TLDR
We are excited to announce the release of the Icechunk storage engine, a new open-source library and specification for the storage of multidimensional array (a.k.a. tensor) data in cloud object storage. Icechunk works together with Zarr, augmenting the Zarr core data model with features that enhance performance, collaboration, and safety in a multi-user cloud-computing context. With the release of Icechunk, powerful capabilities such as isolated transactions and time travel, which were previously only available to Earthmover customers via our Arraylake platform, are now free and open source. Head over to icechunk.io to get started!
This is a blog version of a webinar that took place on October 22, 2024. View the presentation slide deck or check out the video of that webinar:
The Problem
Historically, datasets in Weather, Climate, and Geospatial domains have been distributed as collections of files—in many cases, thousands or even millions of individual files—in archival formats like HDF5, NetCDF, GRIB, and TIFF. This way of distributing data places an enormous burden on end-users to download, organize, and transform the files before they can begin to pursue advanced data analytics or machine learning workflows. Integrated across the entire community of environmental data users, this constitutes a massive drag on humanity’s collective progress towards a more sustainable, data-driven future. Simply lifting and shifting these files to the cloud makes the files a bit easier to download but otherwise does little to ease the burden. (For an example, check out the NOAA GOES Dataset in the AWS Open Data program.)
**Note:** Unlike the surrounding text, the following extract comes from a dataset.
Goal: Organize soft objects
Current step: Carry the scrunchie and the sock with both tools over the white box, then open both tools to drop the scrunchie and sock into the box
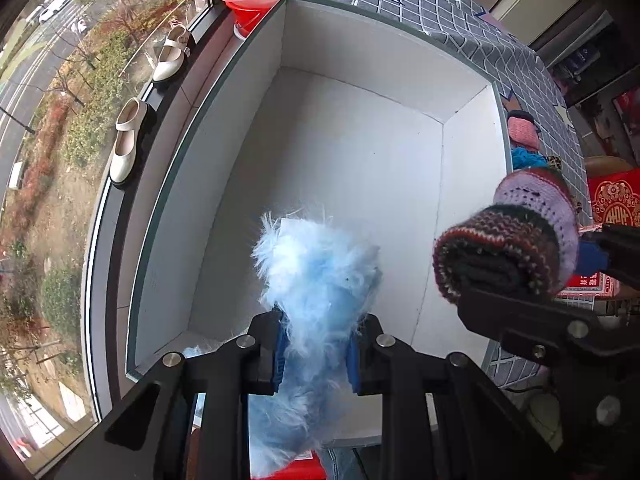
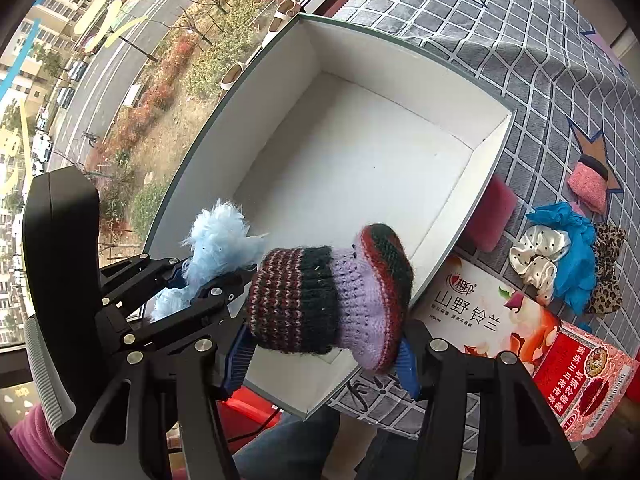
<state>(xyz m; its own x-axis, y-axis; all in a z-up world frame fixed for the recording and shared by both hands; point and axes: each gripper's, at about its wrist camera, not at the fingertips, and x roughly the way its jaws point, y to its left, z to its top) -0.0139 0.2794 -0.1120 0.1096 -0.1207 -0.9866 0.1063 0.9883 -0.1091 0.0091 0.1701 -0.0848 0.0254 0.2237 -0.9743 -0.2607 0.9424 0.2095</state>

As core developers of the popular open-source Python libraries Xarray and Zarr, we’ve had a front-row seat to the rapid adoption of cloud technology in the Weather, Climate, and Geospatial domains. We’ve seen the evolution from tools and formats mostly geared to an HPC environment (FORTRAN, HDF5, MPI, etc.) to the modern “cloud-native geospatial” landscape (Python, Xarray, Dask, Zarr, Cloud-optimized GeoTiff, GeoParquet, DuckDB, etc.). Earthmover founders Ryan and Joe implemented the original integration between Xarray and Zarr that allowed our community to start transforming archival file formats to Analysis-Ready, Cloud-Optimized (ARCO) datasets. The ARCO paradigm goes beyond simply adopting new file formats—it means rethinking the centrality of files themselves in workflows. ARCO datasets effectively hide the underlying physical storage of the data and expose a user-friendly spatiotemporal data cube capable of supporting different analysis workflows and query patterns.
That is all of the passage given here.